Work to be completed:
Repeat the following data exactly, omitting pictures.

The data:
____________

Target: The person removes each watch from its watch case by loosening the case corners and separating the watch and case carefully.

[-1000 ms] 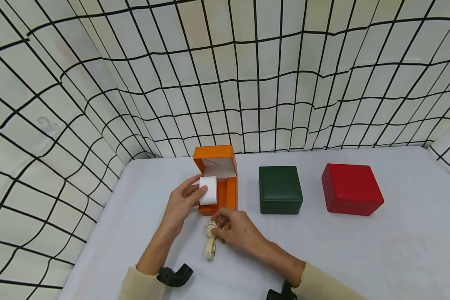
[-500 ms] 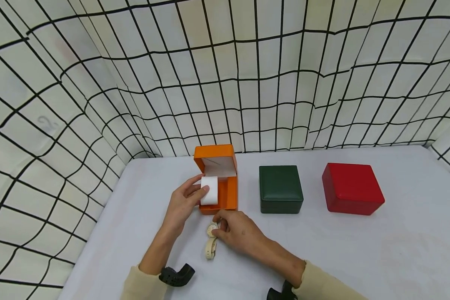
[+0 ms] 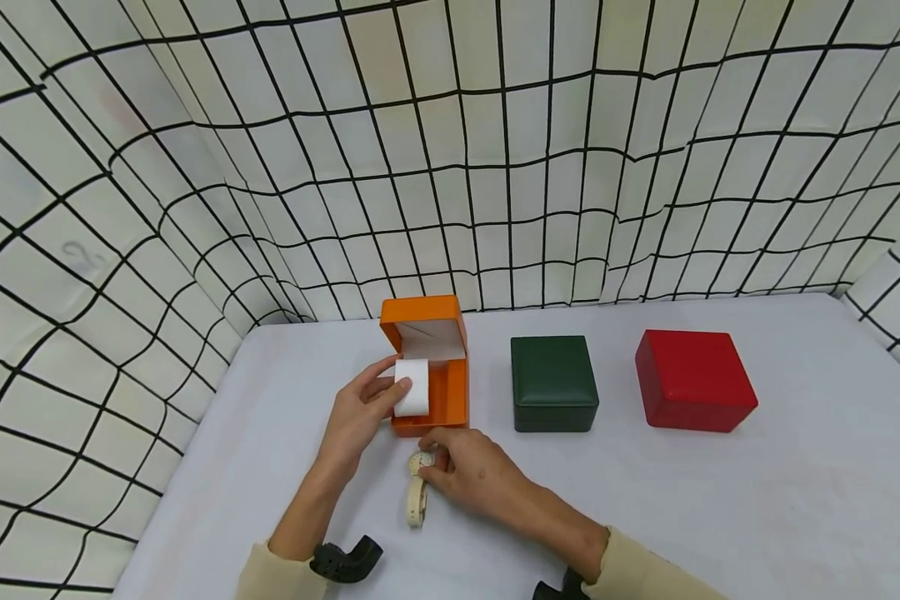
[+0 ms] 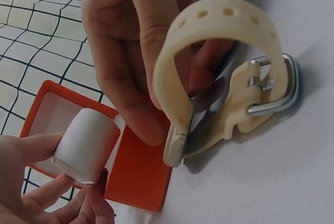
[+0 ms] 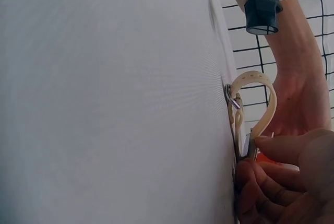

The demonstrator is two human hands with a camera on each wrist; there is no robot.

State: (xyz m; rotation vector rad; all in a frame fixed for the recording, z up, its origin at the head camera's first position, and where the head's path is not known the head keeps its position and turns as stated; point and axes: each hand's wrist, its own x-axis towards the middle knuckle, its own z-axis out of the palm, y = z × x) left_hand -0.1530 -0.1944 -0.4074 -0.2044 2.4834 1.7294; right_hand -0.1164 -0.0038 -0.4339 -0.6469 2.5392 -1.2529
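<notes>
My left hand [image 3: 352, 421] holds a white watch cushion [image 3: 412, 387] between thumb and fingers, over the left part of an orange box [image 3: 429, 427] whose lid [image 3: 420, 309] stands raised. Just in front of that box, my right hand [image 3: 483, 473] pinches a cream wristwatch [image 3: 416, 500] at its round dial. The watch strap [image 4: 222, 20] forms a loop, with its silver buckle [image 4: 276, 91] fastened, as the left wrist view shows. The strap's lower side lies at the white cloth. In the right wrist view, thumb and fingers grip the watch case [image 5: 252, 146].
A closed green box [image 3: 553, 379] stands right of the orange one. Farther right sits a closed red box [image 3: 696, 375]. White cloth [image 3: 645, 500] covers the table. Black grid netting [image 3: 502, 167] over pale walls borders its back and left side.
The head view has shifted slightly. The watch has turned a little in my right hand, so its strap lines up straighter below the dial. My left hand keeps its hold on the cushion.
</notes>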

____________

Task response:
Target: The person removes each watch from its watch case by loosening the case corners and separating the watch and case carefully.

[-1000 ms] 
[-500 ms] 
[+0 ms] 
[+0 ms] 
[+0 ms] 

The demonstrator is two human hands with a camera on each wrist; there is no robot.

State: (xyz m; rotation vector rad; all in a frame fixed for the recording, z up, its origin at the head camera's first position, and where the head's path is not known the head keeps its position and turns as stated; point and axes: each hand's wrist, its own x-axis towards the middle knuckle, its own z-axis out of the palm, y = z × x) left_hand -0.1530 -0.1944 -0.4074 -0.2044 2.4834 1.7294; right_hand -0.1164 -0.0038 -0.4339 -0.6469 2.5392 -1.2529
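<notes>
My left hand [image 3: 352, 421] holds a white watch cushion [image 3: 412, 387] between thumb and fingers, over the left part of an orange box [image 3: 429, 427] whose lid [image 3: 420, 309] stands raised. Just in front of that box, my right hand [image 3: 483, 473] pinches a cream wristwatch [image 3: 416, 500] at its round dial. The watch strap [image 4: 222, 20] forms a loop, with its silver buckle [image 4: 276, 91] fastened, as the left wrist view shows. The strap's lower side lies at the white cloth. In the right wrist view, thumb and fingers grip the watch case [image 5: 252, 146].
A closed green box [image 3: 553, 379] stands right of the orange one. Farther right sits a closed red box [image 3: 696, 375]. White cloth [image 3: 645, 500] covers the table. Black grid netting [image 3: 502, 167] over pale walls borders its back and left side.
The head view has shifted slightly. The watch has turned a little in my right hand, so its strap lines up straighter below the dial. My left hand keeps its hold on the cushion.
</notes>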

With this, the exercise is done.